After all, 46 days of court hearings, it succeeds in getting the witness to the specific. The picture emerges of three IS fellow travelers who, after conquering their hometown in June 2014, accepted the new rulers without hesitation. The accused A. moves to the military training camp, swears allegiance to the IS, and puts on guard duty. The accused K. serves the local IS propaganda chief as a camera man during parades and is an observer during executions. Both confess part of the original charge, and the court sentenced them to two and a half years in prison. Taking into account pre-trial detention, they are released on the same day.

The Federal Prosecutor’s Office also regards its action against lower IS henchmen as a contribution to the fight against international terror. They follow UN conventions. And it serves to avert danger, wants to prevent attacks in Germany. Paris, Brussels, Berlin – Judge van Lessen also remembers these places in his reasoning on Wednesday.

The defenders, on the other hand, complain that the German court is ignoring Iraqi reality. For years, the Sunni population in western Iraq had suffered under the rule of mostly Shiite military personnel: “95 percent initially experienced IS as liberation,” says Azzadine Karioh, K.’s lawyer. The German standard for aid to terrorism is strange to the world: „You also have to accuse every baker of baking bread under the IS. ” Marco Neumann, Y.’s defense attorney, sees it similarly: “What would have been the legal alternative for my client to act, so that he would not be convicted one day in Germany?”

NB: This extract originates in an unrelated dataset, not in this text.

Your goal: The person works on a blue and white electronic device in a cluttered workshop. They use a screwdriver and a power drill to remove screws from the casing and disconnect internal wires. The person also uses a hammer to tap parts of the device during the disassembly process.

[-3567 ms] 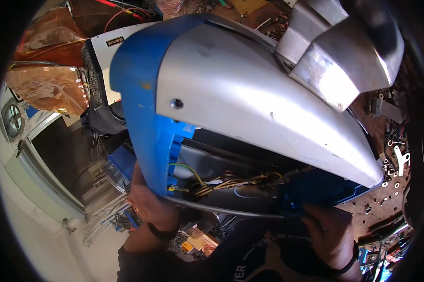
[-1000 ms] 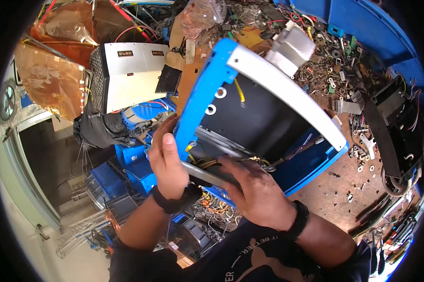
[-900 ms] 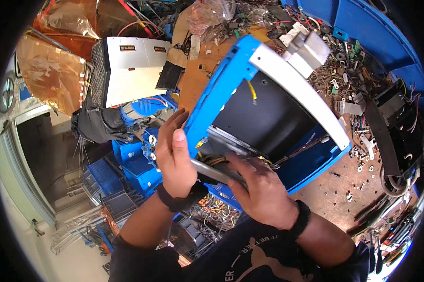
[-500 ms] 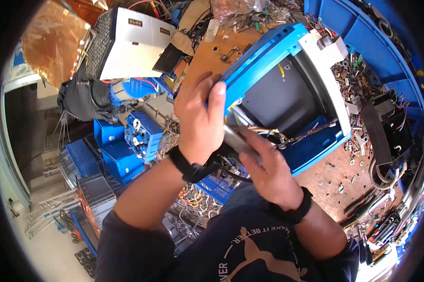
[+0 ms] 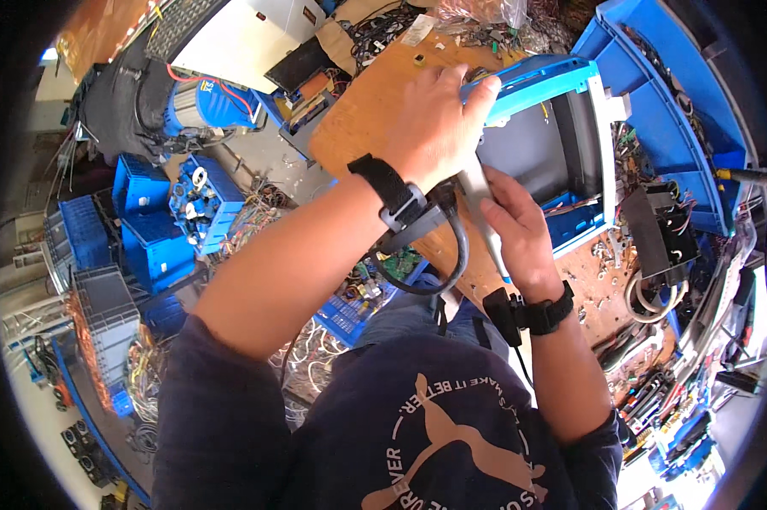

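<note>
Here we are with the blue-and-silver casing [image 5: 536,100], an open frame up at the bench's near edge, its blue end away from us and to the left. Whether it rests on the wood or hangs just clear, we can't tell. Our left hand [image 5: 434,127] has that blue end, fingers curled over it, thumb laid along the top. And the right hand [image 5: 524,234]? It grips the casing's near silver side, thumb outside, fingers reaching over into the opening. Behind them we see the dark inner panel [image 5: 528,149].

Both wrists wear black straps; a black cable [image 5: 463,251] loops down below the left one. Beneath it all lies the brown wooden bench [image 5: 375,110]. To the right of the casing we spot scattered metal bits [image 5: 609,255], then a black metal box [image 5: 651,234], with a pale hose [image 5: 656,316] curving below it. A big blue bin [image 5: 668,136] stands at the upper right, hand tools [image 5: 647,374] crowd the lower right.

Over on the left, a white cabinet [image 5: 239,42] leans into view, blue crates [image 5: 154,255] sit lower down, and a blue basket [image 5: 343,319] of circuit boards waits beneath our left forearm.
</note>
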Demonstrator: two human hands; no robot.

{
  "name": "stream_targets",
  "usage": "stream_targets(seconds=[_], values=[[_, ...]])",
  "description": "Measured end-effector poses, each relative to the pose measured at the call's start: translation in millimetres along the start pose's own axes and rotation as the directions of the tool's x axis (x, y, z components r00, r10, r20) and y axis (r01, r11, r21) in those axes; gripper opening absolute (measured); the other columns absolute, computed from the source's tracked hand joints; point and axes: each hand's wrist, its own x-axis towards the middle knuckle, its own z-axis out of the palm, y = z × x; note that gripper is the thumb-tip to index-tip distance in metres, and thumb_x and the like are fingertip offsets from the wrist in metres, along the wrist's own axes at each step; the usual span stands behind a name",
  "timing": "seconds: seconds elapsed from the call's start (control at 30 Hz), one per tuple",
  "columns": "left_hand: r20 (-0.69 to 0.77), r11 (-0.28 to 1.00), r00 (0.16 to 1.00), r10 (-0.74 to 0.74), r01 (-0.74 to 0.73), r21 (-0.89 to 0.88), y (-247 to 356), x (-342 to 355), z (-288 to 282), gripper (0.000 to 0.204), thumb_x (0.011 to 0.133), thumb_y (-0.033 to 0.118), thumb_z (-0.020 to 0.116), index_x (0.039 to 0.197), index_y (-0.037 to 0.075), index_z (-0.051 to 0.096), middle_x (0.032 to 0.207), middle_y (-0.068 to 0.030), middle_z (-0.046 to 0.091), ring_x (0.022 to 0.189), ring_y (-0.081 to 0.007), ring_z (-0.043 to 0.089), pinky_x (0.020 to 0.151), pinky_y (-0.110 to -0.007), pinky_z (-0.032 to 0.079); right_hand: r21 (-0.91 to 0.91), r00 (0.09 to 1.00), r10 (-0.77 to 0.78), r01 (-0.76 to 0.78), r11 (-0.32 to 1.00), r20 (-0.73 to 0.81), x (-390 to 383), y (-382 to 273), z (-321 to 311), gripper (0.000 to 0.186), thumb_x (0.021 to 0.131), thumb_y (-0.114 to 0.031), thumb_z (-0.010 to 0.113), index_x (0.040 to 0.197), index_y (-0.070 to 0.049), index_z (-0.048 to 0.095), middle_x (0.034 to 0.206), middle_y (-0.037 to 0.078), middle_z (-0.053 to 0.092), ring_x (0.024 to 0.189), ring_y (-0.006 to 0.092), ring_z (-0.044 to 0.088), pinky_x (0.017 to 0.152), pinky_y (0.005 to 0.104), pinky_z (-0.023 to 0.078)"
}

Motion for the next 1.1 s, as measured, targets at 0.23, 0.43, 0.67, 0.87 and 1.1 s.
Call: stream_targets(seconds=[0.23,0.43,0.67,0.87,1.1], values=[[-0.344,0.949,0.938,-0.044,-0.068,-0.309,-24.7,-48.1,-57.4,0.037,0.094,0.029,0.053,0.105,-0.005,0.06,0.09,-0.0152,0.065,0.086,-0.0244,0.062,0.077,-0.034,0.047,-0.136,1.0,0.01,-0.008,0.991,0.017,4.1,6.3,-6.6,0.045,0.091,-0.007,0.05,0.134,0.004,0.043,0.125,0.013,0.056,0.114,0.018,0.052,0.1,0.0296,0.038],[0.127,0.82,0.896,-0.426,0.442,-0.365,-67.0,-144.9,-73.2,0.031,0.088,0.025,0.061,0.099,-0.004,0.064,0.092,-0.0149,0.067,0.085,-0.0214,0.062,0.077,-0.033,0.048,-0.144,0.995,0.068,-0.056,0.988,0.079,8.7,5.5,-13.1,0.046,0.091,-0.01,0.05,0.134,0.003,0.043,0.126,0.013,0.056,0.115,0.0182,0.053,0.099,0.0298,0.039],[0.374,0.749,0.858,-0.353,0.499,-0.436,-73.6,-183.8,-39.4,0.028,0.083,0.024,0.066,0.095,-0.001,0.065,0.085,-0.0135,0.066,0.082,-0.0211,0.062,0.075,-0.033,0.048,-0.163,0.992,0.096,-0.082,0.983,0.084,11.2,-3.4,-11.7,0.049,0.09,-0.01,0.053,0.136,0.003,0.041,0.112,0.006,0.059,0.091,0.009,0.054,0.078,0.0211,0.042],[0.505,0.918,0.847,-0.169,0.322,-0.233,-71.6,-165.8,-13.6,0.034,0.081,0.028,0.068,0.098,-0.002,0.065,0.087,-0.0162,0.066,0.084,-0.0305,0.064,0.076,-0.034,0.05,-0.184,0.99,0.13,-0.116,0.976,0.063,10.2,-4.0,-21.4,0.051,0.091,-0.009,0.053,0.137,0.004,0.038,0.119,0.007,0.057,0.105,0.0135,0.055,0.089,0.0242,0.043],[0.511,0.923,0.845,-0.157,0.31,-0.228,-62.4,-180.2,7.2,0.054,0.077,0.032,0.071,0.109,-0.01,0.058,0.099,-0.0271,0.064,0.093,-0.0367,0.063,0.081,-0.039,0.05,-0.161,0.983,0.132,-0.11,0.981,0.13,8.7,-4.4,-15.7,0.052,0.091,-0.008,0.052,0.139,0.002,0.035,0.128,0.011,0.053,0.115,0.0177,0.053,0.098,0.0284,0.04]])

Of the three, Y. was highest in the ISIS rank. He revealed his motive in his mid-May confession: he was homosexual and previous friends at IS had warned him that people would no longer look away. “I was afraid that they would kill me,” he says in the closing word. He obeyed, hired himself as an armed overseer on three executions. On Wednesday in Duesseldorf, 3500 kilometers away and six years later, he is also convicted of being an IS fighter.